[Task item]:
All of the data below should be output exactly as given.

[Exercise inputs]:
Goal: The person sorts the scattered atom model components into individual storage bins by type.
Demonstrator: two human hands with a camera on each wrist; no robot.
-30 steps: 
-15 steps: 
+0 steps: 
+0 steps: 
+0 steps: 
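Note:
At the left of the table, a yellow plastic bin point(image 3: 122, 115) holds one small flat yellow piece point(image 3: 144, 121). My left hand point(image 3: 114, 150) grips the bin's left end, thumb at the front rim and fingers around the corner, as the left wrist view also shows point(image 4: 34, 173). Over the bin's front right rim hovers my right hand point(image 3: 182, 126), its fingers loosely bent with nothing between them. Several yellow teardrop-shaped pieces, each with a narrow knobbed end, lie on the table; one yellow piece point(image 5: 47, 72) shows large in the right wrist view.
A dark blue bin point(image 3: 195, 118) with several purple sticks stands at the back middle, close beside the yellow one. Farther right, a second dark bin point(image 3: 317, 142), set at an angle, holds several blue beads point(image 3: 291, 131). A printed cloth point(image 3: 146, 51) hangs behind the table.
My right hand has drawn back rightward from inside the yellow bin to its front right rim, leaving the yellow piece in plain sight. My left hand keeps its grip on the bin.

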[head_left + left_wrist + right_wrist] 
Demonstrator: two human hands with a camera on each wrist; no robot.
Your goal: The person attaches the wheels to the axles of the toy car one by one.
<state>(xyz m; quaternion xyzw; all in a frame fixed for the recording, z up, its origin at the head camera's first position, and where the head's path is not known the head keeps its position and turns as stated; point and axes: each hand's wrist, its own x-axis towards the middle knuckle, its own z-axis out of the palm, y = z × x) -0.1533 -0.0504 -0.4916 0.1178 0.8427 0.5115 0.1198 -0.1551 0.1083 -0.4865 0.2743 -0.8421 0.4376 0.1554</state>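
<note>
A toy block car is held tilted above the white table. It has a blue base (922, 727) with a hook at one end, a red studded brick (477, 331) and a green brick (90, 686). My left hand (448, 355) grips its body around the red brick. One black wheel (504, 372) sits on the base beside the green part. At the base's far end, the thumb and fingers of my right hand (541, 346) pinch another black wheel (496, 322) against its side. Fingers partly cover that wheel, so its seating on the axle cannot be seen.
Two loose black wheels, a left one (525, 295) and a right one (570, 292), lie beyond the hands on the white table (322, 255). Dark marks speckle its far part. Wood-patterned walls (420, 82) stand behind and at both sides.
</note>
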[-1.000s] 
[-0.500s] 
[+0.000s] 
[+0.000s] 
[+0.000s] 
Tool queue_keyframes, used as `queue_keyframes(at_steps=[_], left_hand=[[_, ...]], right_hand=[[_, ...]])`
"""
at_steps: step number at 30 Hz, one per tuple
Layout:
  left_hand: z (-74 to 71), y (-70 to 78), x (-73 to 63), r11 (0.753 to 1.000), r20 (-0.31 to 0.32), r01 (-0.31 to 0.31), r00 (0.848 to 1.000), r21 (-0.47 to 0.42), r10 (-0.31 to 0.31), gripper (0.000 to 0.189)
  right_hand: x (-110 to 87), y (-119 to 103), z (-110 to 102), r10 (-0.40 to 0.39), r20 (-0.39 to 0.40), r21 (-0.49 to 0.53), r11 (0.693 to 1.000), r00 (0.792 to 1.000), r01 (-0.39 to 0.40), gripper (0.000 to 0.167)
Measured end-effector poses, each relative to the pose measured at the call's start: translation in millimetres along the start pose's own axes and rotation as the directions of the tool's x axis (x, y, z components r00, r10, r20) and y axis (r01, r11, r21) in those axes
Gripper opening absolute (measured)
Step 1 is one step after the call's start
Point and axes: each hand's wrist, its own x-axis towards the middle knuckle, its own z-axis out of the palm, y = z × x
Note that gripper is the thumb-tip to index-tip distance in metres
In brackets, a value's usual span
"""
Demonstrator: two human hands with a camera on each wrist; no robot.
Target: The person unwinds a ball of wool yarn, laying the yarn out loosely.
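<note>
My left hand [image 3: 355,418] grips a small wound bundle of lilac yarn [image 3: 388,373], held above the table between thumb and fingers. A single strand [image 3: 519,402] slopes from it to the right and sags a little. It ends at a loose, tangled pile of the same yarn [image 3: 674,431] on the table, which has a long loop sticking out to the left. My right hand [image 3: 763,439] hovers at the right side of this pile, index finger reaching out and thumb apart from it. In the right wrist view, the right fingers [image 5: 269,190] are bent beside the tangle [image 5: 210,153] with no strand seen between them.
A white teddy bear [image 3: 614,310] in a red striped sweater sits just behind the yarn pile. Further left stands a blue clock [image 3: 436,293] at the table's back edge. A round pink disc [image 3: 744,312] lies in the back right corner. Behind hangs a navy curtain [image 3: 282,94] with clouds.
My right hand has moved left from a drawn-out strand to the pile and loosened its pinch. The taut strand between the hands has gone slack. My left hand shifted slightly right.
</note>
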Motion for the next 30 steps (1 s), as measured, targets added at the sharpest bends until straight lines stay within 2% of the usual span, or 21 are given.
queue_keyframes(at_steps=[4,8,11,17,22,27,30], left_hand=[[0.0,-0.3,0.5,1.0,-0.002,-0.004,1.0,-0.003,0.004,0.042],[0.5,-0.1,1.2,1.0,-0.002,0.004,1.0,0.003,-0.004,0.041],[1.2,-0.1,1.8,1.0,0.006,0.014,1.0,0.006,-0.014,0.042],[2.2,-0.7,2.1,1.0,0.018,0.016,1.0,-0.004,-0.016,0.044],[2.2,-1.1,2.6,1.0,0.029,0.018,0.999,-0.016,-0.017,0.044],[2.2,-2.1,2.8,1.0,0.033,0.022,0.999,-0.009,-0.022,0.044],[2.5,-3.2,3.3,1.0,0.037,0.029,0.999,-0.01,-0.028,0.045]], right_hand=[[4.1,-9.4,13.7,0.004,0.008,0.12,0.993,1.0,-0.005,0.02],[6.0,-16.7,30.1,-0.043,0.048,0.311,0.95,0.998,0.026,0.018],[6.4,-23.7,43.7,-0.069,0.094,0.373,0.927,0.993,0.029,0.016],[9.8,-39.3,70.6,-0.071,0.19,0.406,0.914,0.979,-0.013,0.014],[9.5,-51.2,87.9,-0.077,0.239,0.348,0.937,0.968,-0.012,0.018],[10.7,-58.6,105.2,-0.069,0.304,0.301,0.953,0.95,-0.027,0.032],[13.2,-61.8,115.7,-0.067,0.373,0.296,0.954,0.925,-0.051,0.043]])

[Solution]:
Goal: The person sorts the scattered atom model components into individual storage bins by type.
Demonstrator: two human hands with a camera on each wrist; no robot.
-30 steps: 
-15 steps: 
+0 steps: 
+0 steps: 
+0 steps: 
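Note:
At the left of the table, a yellow plastic bin point(image 3: 122, 115) holds one small flat yellow piece point(image 3: 144, 121). My left hand point(image 3: 114, 150) grips the bin's left end, thumb at the front rim and fingers around the corner, as the left wrist view also shows point(image 4: 34, 173). Over the bin's front right rim hovers my right hand point(image 3: 182, 126), its fingers loosely bent with nothing between them. Several yellow teardrop-shaped pieces, each with a narrow knobbed end, lie on the table; one yellow piece point(image 5: 47, 72) shows large in the right wrist view.
A dark blue bin point(image 3: 195, 118) with several purple sticks stands at the back middle, close beside the yellow one. Farther right, a second dark bin point(image 3: 317, 142), set at an angle, holds several blue beads point(image 3: 291, 131). A printed cloth point(image 3: 146, 51) hangs behind the table.
My right hand has drawn back rightward from inside the yellow bin to its front right rim, leaving the yellow piece in plain sight. My left hand keeps its grip on the bin.
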
[head_left + left_wrist + right_wrist] 
Demonstrator: two human hands with a camera on each wrist; no robot.
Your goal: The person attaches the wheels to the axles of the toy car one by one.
<state>(xyz m; quaternion xyzw; all in a frame fixed for the recording, z up, its origin at the head camera's first position, and where the head's path is not known the head keeps its position and turns as stated; point and axes: each hand's wrist, its own x-axis towards the middle knuckle, its own z-axis out of the palm, y = z × x) -0.1533 -0.0504 -0.4916 0.1178 0.8427 0.5115 0.1198 -0.1551 0.1083 -0.4865 0.2743 -0.8421 0.4376 0.1554</state>
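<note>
A toy block car is held tilted above the white table. It has a blue base (922, 727) with a hook at one end, a red studded brick (477, 331) and a green brick (90, 686). My left hand (448, 355) grips its body around the red brick. One black wheel (504, 372) sits on the base beside the green part. At the base's far end, the thumb and fingers of my right hand (541, 346) pinch another black wheel (496, 322) against its side. Fingers partly cover that wheel, so its seating on the axle cannot be seen.
Two loose black wheels, a left one (525, 295) and a right one (570, 292), lie beyond the hands on the white table (322, 255). Dark marks speckle its far part. Wood-patterned walls (420, 82) stand behind and at both sides.
</note>
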[-1.000s] 
[-0.500s] 
[+0.000s] 
[+0.000s] 
[+0.000s] 
Tool queue_keyframes, used as `queue_keyframes(at_steps=[_], left_hand=[[_, ...]], right_hand=[[_, ...]])`
"""
at_steps: step number at 30 Hz, one per tuple
Layout:
  left_hand: z (-74 to 71), y (-70 to 78), x (-73 to 63), r11 (0.753 to 1.000), r20 (-0.31 to 0.32), r01 (-0.31 to 0.31), r00 (0.848 to 1.000), r21 (-0.47 to 0.42), r10 (-0.31 to 0.31), gripper (0.000 to 0.189)
  right_hand: x (-110 to 87), y (-119 to 103), z (-110 to 102), r10 (-0.40 to 0.39), r20 (-0.39 to 0.40), r21 (-0.49 to 0.53), r11 (0.693 to 1.000), r00 (0.792 to 1.000), r01 (-0.39 to 0.40), gripper (0.000 to 0.167)
Measured end-effector poses, each relative to the pose measured at the call's start: translation in millimetres along the start pose's own axes and rotation as the directions of the tool's x axis (x, y, z components r00, r10, r20) and y axis (r01, r11, r21) in those axes
Gripper opening absolute (measured)
Step 1 is one step after the call's start
Point and axes: each hand's wrist, its own x-axis towards the middle knuckle, its own z-axis out of the palm, y = z × x
Note that gripper is the thumb-tip to index-tip distance in metres
In brackets, a value's usual span
"""
Demonstrator: two human hands with a camera on each wrist; no robot.
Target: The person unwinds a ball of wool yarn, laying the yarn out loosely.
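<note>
My left hand [image 3: 355,418] grips a small wound bundle of lilac yarn [image 3: 388,373], held above the table between thumb and fingers. A single strand [image 3: 519,402] slopes from it to the right and sags a little. It ends at a loose, tangled pile of the same yarn [image 3: 674,431] on the table, which has a long loop sticking out to the left. My right hand [image 3: 763,439] hovers at the right side of this pile, index finger reaching out and thumb apart from it. In the right wrist view, the right fingers [image 5: 269,190] are bent beside the tangle [image 5: 210,153] with no strand seen between them.
A white teddy bear [image 3: 614,310] in a red striped sweater sits just behind the yarn pile. Further left stands a blue clock [image 3: 436,293] at the table's back edge. A round pink disc [image 3: 744,312] lies in the back right corner. Behind hangs a navy curtain [image 3: 282,94] with clouds.
My right hand has moved left from a drawn-out strand to the pile and loosened its pinch. The taut strand between the hands has gone slack. My left hand shifted slightly right.
</note>
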Motion for the next 30 steps (1 s), as measured, targets added at the sharpest bends until straight lines stay within 2% of the usual span, or 21 are given.
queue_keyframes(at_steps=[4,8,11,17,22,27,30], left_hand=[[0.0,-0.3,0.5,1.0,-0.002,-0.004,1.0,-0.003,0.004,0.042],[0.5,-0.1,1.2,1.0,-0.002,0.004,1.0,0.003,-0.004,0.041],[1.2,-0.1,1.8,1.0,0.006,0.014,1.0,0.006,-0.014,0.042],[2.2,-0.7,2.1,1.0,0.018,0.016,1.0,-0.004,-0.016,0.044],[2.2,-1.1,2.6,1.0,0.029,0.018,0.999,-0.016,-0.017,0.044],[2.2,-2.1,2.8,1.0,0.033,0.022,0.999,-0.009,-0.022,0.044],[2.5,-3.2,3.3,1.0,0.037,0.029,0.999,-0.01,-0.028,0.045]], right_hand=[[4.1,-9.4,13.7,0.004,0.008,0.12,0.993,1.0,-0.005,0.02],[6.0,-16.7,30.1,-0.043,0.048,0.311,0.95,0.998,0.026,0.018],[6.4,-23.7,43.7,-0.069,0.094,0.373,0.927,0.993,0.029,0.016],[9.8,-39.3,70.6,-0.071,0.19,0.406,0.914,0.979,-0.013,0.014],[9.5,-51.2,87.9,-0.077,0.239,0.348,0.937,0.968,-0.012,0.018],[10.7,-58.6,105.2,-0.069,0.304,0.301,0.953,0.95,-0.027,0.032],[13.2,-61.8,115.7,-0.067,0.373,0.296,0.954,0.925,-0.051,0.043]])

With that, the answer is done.